Q: How long does it take to change my food expectations and see results?
A: In Crum’s milkshake study published in “The Expectation Effect,” ghrelin responses changed immediately based on labeling. Your hormonal response shifts in real-time based on current expectations. However, changing deeply ingrained beliefs about healthy eating being inherently unsatisfying takes conscious practice over weeks or months. Start by reframing how you describe your next meal.
Q: What if I genuinely don’t enjoy healthy foods?

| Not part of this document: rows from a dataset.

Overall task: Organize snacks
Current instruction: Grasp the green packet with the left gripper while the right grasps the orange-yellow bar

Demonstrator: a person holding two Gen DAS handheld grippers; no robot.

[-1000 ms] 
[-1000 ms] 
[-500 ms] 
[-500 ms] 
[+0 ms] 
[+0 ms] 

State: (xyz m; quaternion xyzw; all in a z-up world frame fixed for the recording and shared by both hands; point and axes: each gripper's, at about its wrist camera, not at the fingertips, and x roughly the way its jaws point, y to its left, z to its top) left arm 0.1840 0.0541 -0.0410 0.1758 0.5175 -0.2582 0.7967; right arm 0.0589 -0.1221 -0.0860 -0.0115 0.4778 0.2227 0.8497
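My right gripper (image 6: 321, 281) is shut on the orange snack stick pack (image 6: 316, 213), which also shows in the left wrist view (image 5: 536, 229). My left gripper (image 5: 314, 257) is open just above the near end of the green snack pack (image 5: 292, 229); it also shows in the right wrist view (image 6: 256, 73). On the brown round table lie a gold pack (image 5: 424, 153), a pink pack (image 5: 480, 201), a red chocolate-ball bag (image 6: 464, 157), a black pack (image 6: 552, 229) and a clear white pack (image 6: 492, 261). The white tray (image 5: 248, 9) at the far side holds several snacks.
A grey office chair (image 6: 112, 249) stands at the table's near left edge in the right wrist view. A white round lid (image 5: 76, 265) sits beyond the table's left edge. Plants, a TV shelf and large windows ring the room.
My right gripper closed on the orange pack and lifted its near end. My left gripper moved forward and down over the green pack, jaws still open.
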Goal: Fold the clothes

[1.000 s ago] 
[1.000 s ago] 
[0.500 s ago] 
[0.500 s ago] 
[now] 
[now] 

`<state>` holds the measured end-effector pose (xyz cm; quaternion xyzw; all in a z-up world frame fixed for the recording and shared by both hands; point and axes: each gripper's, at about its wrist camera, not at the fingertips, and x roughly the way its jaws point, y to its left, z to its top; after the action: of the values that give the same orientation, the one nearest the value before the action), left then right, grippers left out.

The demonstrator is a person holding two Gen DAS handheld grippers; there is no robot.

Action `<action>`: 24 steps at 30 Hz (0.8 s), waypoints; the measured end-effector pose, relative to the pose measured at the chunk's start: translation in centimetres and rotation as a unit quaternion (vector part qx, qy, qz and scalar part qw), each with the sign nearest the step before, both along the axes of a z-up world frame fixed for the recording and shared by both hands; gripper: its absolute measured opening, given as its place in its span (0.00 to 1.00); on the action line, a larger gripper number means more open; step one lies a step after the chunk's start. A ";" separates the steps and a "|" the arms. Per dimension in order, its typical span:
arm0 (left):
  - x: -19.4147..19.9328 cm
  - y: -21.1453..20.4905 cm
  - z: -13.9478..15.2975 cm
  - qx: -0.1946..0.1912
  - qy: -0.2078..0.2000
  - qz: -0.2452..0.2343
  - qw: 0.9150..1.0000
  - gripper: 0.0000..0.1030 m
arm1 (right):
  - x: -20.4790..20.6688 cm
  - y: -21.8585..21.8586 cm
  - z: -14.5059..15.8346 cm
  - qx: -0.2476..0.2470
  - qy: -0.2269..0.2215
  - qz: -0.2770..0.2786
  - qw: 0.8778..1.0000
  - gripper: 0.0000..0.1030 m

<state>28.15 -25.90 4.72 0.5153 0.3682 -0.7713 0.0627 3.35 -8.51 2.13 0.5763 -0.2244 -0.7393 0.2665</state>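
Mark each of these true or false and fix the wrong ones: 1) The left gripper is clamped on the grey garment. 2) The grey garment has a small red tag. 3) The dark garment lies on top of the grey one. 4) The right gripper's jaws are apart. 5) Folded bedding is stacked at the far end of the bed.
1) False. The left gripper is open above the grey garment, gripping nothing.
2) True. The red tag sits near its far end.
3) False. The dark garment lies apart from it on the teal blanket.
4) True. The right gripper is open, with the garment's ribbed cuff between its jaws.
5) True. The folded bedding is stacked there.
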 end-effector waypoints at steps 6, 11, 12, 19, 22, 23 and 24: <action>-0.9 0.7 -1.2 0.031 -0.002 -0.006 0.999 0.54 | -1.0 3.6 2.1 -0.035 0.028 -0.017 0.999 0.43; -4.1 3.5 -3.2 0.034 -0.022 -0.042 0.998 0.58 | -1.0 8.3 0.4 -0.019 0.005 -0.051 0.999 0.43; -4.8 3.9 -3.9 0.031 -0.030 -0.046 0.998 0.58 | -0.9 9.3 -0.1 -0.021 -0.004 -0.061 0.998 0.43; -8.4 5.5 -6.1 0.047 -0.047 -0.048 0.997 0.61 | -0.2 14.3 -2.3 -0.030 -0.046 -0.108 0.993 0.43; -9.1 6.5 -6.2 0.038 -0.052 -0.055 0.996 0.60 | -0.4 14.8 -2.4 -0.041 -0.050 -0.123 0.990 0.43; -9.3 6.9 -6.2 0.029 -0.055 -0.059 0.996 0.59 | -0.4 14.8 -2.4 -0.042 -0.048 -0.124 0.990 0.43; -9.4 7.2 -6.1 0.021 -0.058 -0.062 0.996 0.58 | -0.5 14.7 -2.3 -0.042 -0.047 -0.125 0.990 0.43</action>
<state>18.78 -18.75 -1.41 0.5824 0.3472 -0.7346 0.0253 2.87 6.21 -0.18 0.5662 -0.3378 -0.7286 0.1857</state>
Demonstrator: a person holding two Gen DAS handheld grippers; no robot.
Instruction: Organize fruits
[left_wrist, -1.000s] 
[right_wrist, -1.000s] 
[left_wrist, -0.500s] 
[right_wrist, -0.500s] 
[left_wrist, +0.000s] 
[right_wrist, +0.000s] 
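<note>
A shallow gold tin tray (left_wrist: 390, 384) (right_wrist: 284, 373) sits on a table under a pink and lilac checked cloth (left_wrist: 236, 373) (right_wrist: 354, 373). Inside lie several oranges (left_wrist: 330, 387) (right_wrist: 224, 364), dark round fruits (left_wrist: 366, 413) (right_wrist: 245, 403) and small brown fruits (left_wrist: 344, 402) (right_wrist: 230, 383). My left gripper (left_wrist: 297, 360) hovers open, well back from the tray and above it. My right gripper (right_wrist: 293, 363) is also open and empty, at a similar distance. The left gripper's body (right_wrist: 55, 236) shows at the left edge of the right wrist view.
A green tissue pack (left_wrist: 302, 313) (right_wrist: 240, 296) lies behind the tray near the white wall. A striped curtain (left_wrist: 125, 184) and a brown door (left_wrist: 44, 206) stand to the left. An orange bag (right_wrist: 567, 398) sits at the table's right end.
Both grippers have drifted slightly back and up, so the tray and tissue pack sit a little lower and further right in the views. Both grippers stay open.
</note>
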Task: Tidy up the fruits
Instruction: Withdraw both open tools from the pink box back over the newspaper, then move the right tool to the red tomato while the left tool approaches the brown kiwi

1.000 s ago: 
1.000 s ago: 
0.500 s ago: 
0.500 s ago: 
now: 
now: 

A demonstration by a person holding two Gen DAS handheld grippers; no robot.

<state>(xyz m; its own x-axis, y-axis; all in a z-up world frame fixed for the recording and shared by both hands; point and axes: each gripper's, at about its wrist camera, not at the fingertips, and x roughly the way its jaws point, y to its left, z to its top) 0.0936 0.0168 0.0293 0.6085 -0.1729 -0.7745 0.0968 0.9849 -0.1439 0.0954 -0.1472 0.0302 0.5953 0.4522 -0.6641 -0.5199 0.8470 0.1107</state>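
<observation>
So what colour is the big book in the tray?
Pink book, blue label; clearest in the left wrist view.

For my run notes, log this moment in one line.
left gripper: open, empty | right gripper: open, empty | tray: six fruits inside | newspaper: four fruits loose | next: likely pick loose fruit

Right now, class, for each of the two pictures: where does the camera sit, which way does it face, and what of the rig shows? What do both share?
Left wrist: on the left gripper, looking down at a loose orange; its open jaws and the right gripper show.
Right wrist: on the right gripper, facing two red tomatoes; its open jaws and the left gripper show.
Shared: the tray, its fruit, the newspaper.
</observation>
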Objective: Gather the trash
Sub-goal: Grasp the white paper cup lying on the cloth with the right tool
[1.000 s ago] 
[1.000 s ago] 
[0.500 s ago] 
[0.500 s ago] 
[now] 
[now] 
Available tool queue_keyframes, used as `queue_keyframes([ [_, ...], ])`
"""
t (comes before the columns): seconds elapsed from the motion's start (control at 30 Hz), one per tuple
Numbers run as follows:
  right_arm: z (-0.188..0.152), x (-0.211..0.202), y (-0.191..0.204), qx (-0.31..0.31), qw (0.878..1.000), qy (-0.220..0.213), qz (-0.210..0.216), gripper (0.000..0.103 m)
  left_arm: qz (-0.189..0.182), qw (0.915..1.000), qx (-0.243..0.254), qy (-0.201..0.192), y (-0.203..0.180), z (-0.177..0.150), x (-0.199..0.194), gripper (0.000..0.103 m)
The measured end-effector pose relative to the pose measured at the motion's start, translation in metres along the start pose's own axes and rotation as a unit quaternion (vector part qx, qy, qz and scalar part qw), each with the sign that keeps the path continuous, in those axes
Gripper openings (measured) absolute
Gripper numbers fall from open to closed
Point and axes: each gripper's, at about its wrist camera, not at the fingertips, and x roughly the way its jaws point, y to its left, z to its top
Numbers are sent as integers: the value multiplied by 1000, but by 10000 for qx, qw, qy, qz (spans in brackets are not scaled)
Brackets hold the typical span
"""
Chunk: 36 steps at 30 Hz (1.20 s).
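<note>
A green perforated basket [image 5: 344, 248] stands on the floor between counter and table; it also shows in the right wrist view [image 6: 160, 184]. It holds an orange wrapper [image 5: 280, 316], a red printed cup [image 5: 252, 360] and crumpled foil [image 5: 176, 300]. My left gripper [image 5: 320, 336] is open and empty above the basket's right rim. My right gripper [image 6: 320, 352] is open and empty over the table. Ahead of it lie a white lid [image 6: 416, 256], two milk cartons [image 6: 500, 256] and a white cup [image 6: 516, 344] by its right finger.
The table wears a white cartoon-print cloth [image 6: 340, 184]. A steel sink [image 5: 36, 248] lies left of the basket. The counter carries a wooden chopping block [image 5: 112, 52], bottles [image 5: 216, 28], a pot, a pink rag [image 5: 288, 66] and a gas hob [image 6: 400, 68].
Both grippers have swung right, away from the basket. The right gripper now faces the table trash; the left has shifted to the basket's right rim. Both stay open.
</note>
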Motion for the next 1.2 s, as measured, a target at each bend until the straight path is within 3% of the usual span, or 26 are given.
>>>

A: According to Robson’s research, part of your dissatisfaction likely stems from expectations, not taste. When researchers had people eat vegetables described with indulgent language (“zesty ginger-turmeric sweet potatoes”), consumption increased 29% and people enjoyed them more. Focus on preparation methods, seasonings, and descriptions that emphasize what foods are rather than what they lack. Many people discover they actually do enjoy nutritious foods once deprivation framing is removed.
Q: Can changing my mindset actually help me lose weight?
A: Robson’s findings in “The Expectation Effect” suggest that shifting from a deprivation mindset to a satisfaction mindset can improve your ghrelin response, metabolism, and subsequent hunger levels—all factors that affect weight management. However, this isn’t a magic solution. It’s one important piece of the puzzle that makes sustainable healthy eating easier by aligning your physiology with your goals instead of working against you.
Q: Is this the same as positive thinking or manifestation?
A: No. This isn’t about vague positivity or “believing” yourself thin. Robson documents specific, measurable physiological changes (ghrelin levels, metabolic rate, gut motility, brain activity) triggered by concrete expectations about food. It’s about understanding that your brain’s predictive processing system uses expectations to regulate bodily functions—and learning to provide accurate, satisfaction-focused expectations rather than deprivation-focused ones.